TASK GOAL → Repeat precisely the span of lines below that opens with the line containing "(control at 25" and closes with the line containing "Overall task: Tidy", both included.

[Excerpts from a dataset]
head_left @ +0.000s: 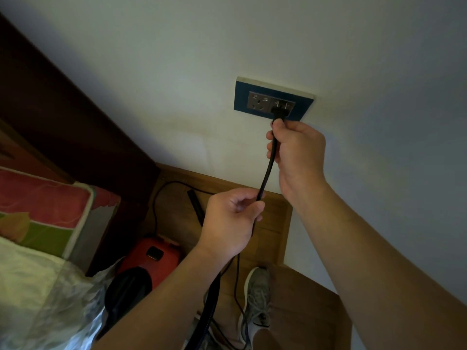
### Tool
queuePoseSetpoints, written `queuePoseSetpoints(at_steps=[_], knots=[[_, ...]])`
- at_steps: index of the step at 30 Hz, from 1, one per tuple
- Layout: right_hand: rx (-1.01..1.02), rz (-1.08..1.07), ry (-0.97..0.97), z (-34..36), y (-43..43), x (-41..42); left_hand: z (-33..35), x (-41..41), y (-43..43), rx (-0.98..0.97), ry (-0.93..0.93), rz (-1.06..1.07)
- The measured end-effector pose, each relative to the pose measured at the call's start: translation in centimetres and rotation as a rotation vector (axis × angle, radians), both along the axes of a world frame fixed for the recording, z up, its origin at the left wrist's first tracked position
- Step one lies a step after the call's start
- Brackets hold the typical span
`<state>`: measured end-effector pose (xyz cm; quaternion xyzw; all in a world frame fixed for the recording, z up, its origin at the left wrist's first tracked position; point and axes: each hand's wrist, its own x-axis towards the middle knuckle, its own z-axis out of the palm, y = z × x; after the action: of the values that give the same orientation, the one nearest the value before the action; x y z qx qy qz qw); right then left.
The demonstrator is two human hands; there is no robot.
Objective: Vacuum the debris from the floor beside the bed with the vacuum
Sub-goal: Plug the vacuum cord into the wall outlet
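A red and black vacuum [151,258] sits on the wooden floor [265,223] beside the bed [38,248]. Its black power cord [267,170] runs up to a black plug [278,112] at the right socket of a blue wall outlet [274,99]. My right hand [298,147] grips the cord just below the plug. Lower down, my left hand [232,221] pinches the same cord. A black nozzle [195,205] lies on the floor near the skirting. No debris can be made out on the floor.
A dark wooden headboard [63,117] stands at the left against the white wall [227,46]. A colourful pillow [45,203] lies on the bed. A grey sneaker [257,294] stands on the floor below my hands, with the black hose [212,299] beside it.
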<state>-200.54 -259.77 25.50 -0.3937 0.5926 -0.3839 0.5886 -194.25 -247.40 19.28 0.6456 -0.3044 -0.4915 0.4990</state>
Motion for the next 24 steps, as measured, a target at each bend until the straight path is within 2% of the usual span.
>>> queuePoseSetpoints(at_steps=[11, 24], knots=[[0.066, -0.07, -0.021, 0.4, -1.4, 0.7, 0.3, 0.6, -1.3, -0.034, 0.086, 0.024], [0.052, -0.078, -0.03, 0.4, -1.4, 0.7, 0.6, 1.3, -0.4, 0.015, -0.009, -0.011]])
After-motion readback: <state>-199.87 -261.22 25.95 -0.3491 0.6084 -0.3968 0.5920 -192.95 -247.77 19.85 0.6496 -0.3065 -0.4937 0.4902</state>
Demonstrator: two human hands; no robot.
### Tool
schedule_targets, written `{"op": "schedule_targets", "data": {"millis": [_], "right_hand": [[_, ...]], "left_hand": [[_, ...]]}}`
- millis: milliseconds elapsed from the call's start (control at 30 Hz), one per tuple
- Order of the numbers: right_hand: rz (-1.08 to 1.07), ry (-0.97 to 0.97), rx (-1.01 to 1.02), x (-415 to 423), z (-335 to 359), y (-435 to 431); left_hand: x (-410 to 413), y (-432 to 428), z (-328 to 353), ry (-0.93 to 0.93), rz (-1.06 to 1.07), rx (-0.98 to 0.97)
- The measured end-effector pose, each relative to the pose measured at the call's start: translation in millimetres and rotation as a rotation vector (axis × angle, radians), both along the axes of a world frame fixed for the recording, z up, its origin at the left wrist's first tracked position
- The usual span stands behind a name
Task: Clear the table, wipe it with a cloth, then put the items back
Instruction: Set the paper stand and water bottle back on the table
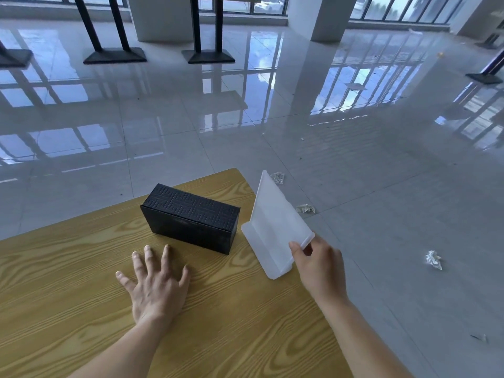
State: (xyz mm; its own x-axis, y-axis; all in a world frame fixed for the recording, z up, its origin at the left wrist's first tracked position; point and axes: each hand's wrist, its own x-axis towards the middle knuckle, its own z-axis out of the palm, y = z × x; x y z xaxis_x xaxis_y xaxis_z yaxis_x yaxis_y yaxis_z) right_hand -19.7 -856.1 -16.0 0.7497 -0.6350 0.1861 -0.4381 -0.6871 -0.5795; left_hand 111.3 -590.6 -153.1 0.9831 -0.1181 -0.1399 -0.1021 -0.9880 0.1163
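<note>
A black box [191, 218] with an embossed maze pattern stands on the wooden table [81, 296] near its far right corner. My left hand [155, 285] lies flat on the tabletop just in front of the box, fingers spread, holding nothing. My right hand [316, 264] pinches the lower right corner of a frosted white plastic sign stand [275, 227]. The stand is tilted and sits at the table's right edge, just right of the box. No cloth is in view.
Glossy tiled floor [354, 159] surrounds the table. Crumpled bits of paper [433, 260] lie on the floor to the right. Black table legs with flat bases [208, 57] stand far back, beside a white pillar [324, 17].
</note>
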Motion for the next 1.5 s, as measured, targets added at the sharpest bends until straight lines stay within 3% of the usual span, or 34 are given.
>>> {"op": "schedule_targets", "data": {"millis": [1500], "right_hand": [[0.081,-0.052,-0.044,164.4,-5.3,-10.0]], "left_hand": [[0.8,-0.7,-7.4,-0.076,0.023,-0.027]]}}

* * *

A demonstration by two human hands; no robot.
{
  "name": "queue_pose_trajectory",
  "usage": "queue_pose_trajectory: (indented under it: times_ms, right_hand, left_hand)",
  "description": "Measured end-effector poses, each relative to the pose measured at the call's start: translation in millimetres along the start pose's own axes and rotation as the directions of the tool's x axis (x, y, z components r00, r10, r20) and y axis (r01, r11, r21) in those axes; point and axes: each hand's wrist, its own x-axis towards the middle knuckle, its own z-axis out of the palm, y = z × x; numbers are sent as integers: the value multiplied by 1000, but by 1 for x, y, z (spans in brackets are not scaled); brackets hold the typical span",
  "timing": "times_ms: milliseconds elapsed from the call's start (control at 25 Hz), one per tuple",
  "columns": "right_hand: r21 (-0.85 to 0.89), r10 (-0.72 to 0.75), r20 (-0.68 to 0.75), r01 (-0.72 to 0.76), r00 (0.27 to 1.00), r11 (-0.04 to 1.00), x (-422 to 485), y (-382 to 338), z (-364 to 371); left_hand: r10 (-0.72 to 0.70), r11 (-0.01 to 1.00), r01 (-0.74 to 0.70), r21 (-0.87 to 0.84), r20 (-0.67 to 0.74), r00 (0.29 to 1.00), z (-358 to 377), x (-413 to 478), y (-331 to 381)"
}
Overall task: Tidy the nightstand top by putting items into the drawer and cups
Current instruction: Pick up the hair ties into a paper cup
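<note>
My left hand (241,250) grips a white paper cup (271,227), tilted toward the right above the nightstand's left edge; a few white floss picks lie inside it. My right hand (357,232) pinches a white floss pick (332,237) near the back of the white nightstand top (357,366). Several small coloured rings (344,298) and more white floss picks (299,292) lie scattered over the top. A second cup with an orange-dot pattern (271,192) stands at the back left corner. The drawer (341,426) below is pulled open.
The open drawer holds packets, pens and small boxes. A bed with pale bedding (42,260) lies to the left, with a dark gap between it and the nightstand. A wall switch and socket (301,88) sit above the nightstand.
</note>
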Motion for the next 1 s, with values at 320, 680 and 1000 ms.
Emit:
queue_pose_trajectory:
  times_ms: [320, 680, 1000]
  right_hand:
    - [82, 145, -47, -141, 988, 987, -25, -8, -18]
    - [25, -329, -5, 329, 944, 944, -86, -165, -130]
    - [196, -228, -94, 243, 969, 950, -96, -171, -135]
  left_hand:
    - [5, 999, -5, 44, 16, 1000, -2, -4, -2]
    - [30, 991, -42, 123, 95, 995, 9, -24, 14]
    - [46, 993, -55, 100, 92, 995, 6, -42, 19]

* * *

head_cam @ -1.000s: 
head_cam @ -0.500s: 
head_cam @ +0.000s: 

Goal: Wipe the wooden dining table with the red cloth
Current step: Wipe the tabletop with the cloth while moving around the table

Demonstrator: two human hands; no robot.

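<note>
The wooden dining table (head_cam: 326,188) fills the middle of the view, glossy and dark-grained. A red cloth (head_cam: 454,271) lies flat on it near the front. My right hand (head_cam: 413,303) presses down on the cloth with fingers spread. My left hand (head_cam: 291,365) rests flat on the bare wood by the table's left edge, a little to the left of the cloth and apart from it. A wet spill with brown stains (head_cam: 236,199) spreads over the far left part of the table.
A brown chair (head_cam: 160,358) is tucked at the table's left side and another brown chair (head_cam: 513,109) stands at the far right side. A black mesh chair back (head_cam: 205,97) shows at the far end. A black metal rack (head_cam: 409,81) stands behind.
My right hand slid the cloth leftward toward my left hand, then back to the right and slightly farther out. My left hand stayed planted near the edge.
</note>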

WRITTEN ANSWER →
  "timing": "times_ms: milliseconds elapsed from the call's start (control at 25 Hz), one per tuple",
  "columns": "right_hand: r21 (-0.85 to 0.89), r10 (-0.72 to 0.75), r20 (-0.68 to 0.75), r01 (-0.72 to 0.76), r00 (0.27 to 1.00), r11 (-0.04 to 1.00), x (-422 to 485), y (-382 to 338), z (-364 to 371); left_hand: r10 (-0.72 to 0.70), r11 (-0.01 to 1.00), r01 (-0.74 to 0.70), r21 (-0.87 to 0.84), r20 (-0.67 to 0.74), r00 (0.29 to 1.00), z (-358 to 377), x (-413 to 478), y (-331 to 381)"
}
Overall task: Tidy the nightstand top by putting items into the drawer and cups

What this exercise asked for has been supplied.